If You’re Looking for a Deal
- Mattress Firm: Mattress Firm carries over 25 brands with diverse styles you can compare and contrast using the site’s handy tool. An out-front rating system and clever icons depicting a product’s firmness, support, and breathability (and various other characteristics) make it easy to sort through the selection.
- Amazon: Amazon carries a wide array of brands — Casper, Tuft & Needle, and Leesa, to name a few — and conveniently categorizes them by five firmness levels, eight varied sizes (including specialty mattresses), types, and top styles.
- Macy’s: Shop by price, style, comfort levels, and brands, then snag a mattress on sale. Macy’s carries all the big brands and has the benefit of an in-store experience as well.

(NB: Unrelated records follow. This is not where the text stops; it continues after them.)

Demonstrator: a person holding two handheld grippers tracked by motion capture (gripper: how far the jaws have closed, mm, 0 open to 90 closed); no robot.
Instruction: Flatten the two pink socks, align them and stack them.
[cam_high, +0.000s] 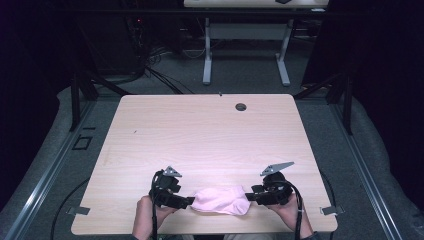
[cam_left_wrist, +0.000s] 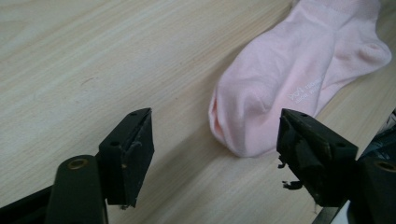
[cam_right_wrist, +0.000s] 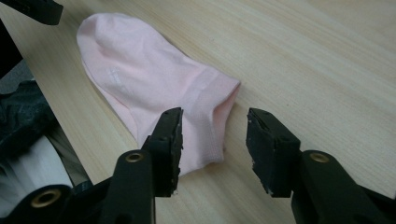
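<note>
pink sock (cam_high: 220, 200) flat on my worktop (cam_high: 200, 130), left tool (cam_left_wrist: 212, 154) spread and empty, right tool (cam_right_wrist: 214, 149) spread at the cuff, not pinching

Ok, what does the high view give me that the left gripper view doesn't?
High view alone: both hands, the left gripper and right gripper flanking the pink sock near the table's front edge, the cable hole at the far side, and the floor and another desk beyond.

Left gripper view alone: the small white lettering on the sock, and the gap between that gripper's open jaws and the fabric.

Both: the sock lying flat on the wooden table.
</note>
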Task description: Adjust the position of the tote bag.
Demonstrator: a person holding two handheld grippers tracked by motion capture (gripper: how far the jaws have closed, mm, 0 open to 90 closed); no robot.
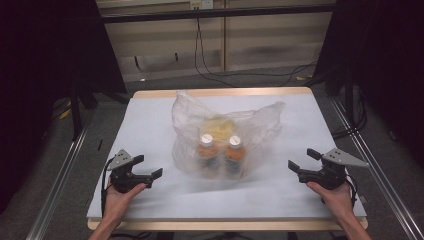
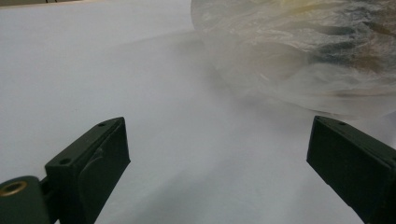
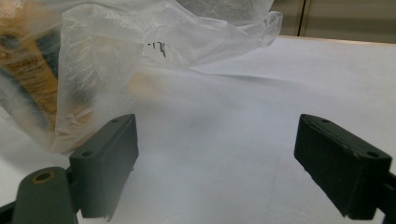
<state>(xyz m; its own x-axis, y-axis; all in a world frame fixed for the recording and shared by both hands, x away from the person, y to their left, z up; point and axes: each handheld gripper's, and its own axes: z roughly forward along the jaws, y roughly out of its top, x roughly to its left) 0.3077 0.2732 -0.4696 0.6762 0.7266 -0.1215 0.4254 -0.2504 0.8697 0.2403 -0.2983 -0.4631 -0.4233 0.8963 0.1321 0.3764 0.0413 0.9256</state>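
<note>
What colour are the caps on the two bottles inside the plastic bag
White, or close to it. The caps show best in the high view, through the clear plastic bag.

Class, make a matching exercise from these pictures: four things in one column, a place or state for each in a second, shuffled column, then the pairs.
1. plastic bag
2. two bottles
3. left tool
4. right tool

A. open, near the table's right edge
B. crumpled, mid-table
C. open, near the table's left edge
D. upright inside the bag

Pairs: 1-B, 2-D, 3-C, 4-A
</note>
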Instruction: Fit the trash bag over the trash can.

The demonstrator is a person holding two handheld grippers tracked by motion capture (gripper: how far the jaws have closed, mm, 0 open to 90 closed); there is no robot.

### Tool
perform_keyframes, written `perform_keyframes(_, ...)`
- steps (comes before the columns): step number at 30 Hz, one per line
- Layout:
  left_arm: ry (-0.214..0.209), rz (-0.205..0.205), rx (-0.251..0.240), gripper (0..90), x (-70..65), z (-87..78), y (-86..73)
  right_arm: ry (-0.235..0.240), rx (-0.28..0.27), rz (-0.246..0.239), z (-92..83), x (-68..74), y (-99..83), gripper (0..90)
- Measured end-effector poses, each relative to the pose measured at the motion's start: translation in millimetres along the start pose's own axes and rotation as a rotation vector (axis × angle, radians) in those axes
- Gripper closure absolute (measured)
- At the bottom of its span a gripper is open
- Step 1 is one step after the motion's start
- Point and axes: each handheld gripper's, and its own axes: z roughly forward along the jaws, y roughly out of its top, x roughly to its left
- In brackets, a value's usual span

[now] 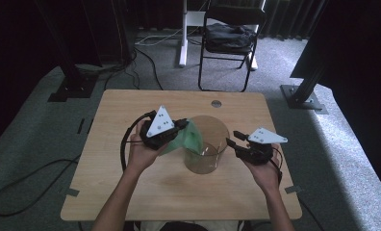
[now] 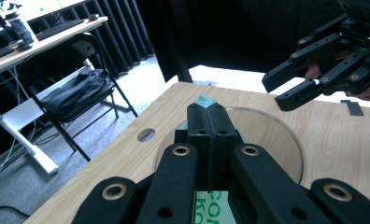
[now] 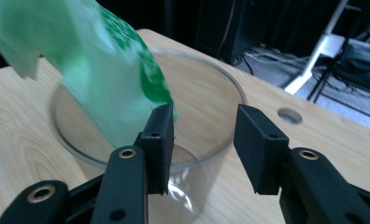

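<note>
A clear round container (image 1: 207, 159) stands in the middle of the wooden table (image 1: 131, 192). My left gripper (image 1: 183, 123) hovers at its left rim, shut on a green printed plastic bag (image 1: 179, 139) that hangs against the container's side. In the left gripper view the jaws (image 2: 209, 109) press together, with a corner of the green bag (image 2: 204, 99) poking out past them above the container (image 2: 286, 135). My right gripper (image 1: 233, 137) is at the container's right side, open. In the right gripper view its jaws (image 3: 204, 123) stand apart over the rim of the container (image 3: 220, 70), nothing between them, beside the bag (image 3: 108, 70).
A cable hole (image 1: 216, 103) lies in the table's far edge. Beyond the table stand a folding chair holding a black bag (image 1: 229, 36) and a white desk leg (image 1: 183, 33). Black frame posts (image 1: 306, 72) flank the table, and cables run over the carpet.
</note>
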Motion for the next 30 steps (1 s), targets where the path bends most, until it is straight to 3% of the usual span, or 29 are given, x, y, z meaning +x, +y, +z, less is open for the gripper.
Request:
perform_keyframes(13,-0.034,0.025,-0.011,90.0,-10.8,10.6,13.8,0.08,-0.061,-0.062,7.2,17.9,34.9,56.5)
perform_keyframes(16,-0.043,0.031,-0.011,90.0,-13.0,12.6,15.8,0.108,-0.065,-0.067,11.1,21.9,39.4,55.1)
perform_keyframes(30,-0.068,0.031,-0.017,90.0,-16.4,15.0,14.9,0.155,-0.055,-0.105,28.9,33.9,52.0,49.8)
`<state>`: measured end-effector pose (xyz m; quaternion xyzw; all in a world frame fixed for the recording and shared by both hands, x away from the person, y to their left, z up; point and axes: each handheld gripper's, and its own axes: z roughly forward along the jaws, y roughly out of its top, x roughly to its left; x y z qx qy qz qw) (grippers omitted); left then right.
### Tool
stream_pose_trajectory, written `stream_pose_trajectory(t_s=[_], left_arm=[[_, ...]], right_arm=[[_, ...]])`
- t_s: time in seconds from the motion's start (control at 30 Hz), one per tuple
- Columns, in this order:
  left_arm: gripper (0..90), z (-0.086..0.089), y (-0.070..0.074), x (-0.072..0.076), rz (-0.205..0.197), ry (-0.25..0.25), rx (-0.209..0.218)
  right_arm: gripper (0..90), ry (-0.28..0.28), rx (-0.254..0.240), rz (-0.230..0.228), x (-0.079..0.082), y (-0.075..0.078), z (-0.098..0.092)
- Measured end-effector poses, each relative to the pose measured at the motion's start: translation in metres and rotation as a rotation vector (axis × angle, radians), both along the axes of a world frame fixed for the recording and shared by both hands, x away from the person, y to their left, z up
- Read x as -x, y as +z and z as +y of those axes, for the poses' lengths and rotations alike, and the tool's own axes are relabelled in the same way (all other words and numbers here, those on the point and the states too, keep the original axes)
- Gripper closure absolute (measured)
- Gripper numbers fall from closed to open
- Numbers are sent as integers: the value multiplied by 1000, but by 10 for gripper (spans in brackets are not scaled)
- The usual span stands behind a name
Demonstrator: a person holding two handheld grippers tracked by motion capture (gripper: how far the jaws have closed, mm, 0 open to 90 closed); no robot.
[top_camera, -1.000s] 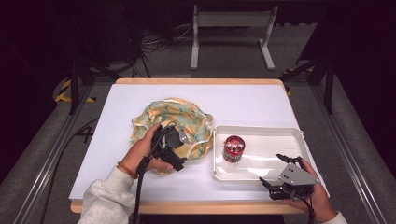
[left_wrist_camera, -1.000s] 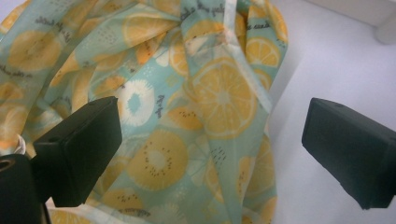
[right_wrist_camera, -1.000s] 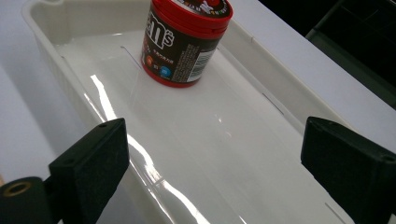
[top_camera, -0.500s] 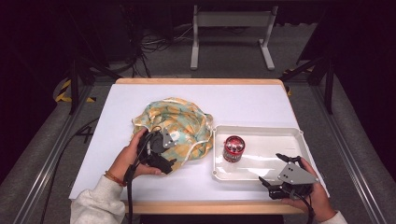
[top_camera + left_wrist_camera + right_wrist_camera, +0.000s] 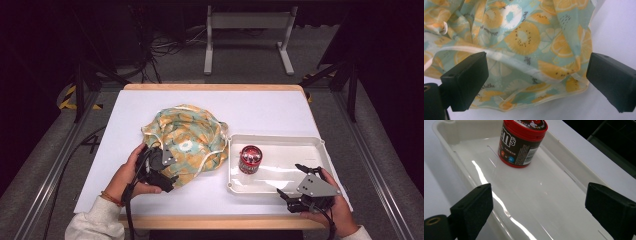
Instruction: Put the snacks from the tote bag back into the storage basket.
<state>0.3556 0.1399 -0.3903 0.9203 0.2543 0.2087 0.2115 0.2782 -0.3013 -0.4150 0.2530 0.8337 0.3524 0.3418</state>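
Your left gripper (image 5: pixel 161 170) has drawn back to the fruit-print bag's (image 5: pixel 187 135) near edge, jaws wide, empty. Your right gripper (image 5: pixel 299 184) waits gaping beside the tray (image 5: pixel 280 183) holding the red candy tub (image 5: pixel 250 159), suggesting bagging comes next.

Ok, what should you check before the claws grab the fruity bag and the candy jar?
1. Left gripper open wide: ok.
2. Bag's hem sits between the left jaws: ok.
3. Right gripper open: ok.
4. Candy jar standing upright in the white tray: ok.
5. Right gripper lined up on the jar: not ok, the jar sits farther along the tray.
6. Anything inside the bag: cannot tell.
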Motion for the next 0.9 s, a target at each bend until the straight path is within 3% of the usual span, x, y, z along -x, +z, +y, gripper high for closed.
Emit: stream_pose_trajectory(t_s=[0.47,0.7,0.9], left_arm=[[49,27,-17,8,-37,36,42],[49,47,-26,18,-66,57,139],[55,62,-34,20,-93,102,190]], right_arm=[[81,0,-19,-6,0,1,-1],[81,-2,-35,-16,1,3,-3],[79,-5,-26,-16,0,3,-3]])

- Walmart: If you’re looking for a bargain, the retailer has a rich array of diverse offerings, and most mattresses average around $500–$800.
- Raymour & Flanigan: Sort by brand, size, and eight different comfort levels to find the right mattress for you. Their selection includes brands such as Casper, Beautyrest, and Stearns & Foster.

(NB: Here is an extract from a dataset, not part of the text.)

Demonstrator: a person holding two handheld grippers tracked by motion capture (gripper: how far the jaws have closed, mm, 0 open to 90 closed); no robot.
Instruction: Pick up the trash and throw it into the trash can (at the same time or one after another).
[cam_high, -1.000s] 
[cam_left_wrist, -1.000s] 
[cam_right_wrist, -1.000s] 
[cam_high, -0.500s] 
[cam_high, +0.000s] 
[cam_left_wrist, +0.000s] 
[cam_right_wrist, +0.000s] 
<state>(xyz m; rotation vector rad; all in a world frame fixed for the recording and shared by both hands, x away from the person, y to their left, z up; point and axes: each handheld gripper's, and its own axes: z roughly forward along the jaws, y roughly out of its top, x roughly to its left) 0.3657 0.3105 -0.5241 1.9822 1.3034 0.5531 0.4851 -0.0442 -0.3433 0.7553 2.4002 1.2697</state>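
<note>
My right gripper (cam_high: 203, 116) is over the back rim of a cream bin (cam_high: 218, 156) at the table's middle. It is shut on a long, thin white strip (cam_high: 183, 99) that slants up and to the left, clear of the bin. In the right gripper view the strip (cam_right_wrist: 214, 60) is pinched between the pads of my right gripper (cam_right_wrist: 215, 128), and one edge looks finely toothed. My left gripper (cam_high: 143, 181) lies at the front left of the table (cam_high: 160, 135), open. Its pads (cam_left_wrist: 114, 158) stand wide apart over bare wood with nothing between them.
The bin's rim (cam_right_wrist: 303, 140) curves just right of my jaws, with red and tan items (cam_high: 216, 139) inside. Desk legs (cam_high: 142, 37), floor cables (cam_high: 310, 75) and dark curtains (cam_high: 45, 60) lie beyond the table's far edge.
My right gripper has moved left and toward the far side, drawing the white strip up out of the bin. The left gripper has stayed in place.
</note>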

If You’re Looking for a Solid Innerspring
- Original Mattress Factory: OMF manufactures every mattress they sell. The primary offerings center around quality innerspring sets, but they carry memory foam and hybrid options as well.
If You’re Looking for Something Personal/One of a Kind
- Tempur-Pedic: Tempur-Pedic mattresses are built to adapt to your body’s shape, weight, and temperature. With reduced motion transfer (i.e., you won’t wake up every time your partner turns), the memory foam brand provides hybrid models as well.
- Helix: Take Helix’s sleep quiz to find your match. The brand categorizes its selection by sleeping styles, firmness, and desired support. With products that encourage breathability and airflow, their certified mattresses check all the right boxes.
- Bear: Bear’s focus is on sleep as a tool for recovery, whether you’re a professional athlete or just have lots of aches and pains. Their three mattresses have Celliant covers, which is an FDA-approved textile that converts body heat into infrared light and emits it into the body’s tissue and muscles. So although the technology is new and still being tested, studies suggest that Celliant can actually shorten recovery time and improve athletic performance.
- Purple: Purple’s proprietary “grid” mattress system sets them apart from the rest. The unique technology entails a gel grid paired with either foam or wrapped stainless steel coils that are meant to give under pressure points for solid back support.